(SOURCE MATERIAL begins)

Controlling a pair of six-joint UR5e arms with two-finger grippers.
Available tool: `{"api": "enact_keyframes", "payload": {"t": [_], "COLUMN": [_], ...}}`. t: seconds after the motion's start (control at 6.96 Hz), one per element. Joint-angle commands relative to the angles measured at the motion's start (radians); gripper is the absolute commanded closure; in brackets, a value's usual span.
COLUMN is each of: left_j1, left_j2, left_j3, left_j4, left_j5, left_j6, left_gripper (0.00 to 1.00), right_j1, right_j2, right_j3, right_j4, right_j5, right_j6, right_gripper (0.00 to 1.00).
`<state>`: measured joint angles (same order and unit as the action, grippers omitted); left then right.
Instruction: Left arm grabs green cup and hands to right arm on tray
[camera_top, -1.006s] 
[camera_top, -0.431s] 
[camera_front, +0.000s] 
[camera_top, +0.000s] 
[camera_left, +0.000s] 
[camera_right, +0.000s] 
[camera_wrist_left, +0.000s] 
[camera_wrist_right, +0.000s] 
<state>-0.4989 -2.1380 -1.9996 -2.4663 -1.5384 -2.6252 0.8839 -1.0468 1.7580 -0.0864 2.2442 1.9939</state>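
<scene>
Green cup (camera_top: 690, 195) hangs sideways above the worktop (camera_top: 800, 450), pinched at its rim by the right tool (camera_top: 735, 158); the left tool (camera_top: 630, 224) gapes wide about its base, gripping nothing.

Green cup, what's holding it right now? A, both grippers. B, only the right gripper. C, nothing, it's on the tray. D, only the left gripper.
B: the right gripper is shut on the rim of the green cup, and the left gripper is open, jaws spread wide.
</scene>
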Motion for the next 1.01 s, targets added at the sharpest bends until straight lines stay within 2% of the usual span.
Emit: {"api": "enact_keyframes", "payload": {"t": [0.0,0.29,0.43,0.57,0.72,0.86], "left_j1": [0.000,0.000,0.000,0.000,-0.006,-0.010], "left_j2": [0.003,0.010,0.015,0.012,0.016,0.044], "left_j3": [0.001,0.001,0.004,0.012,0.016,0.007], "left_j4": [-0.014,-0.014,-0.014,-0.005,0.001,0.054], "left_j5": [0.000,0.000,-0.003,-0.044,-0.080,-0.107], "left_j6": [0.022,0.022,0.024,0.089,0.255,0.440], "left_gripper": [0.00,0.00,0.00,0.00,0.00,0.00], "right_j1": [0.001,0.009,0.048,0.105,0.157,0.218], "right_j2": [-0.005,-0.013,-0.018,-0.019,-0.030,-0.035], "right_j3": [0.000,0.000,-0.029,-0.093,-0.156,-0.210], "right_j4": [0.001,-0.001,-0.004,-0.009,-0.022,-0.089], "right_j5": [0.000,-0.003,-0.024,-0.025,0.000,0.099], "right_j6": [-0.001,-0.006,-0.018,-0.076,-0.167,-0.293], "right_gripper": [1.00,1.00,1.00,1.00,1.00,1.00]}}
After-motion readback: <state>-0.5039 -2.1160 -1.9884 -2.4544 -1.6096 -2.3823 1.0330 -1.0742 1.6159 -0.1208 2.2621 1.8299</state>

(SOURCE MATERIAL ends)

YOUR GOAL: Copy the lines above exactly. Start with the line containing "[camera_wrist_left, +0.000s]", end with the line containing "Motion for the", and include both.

RESULT:
[camera_wrist_left, +0.000s] 
[camera_wrist_right, +0.000s] 
<state>-0.4989 -2.1380 -1.9996 -2.4663 -1.5384 -2.6252 0.8839 -1.0468 1.7580 -0.0864 2.2442 1.9939</state>
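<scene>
Green cup (camera_top: 690, 195) hangs sideways above the worktop (camera_top: 800, 450), pinched at its rim by the right tool (camera_top: 735, 158); the left tool (camera_top: 630, 224) gapes wide about its base, gripping nothing.

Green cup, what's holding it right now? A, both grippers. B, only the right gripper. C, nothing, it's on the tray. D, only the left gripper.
B: the right gripper is shut on the rim of the green cup, and the left gripper is open, jaws spread wide.
</scene>
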Motion for the next 1.01 s, targets added at the sharpest bends until straight lines stay within 2% of the usual span.

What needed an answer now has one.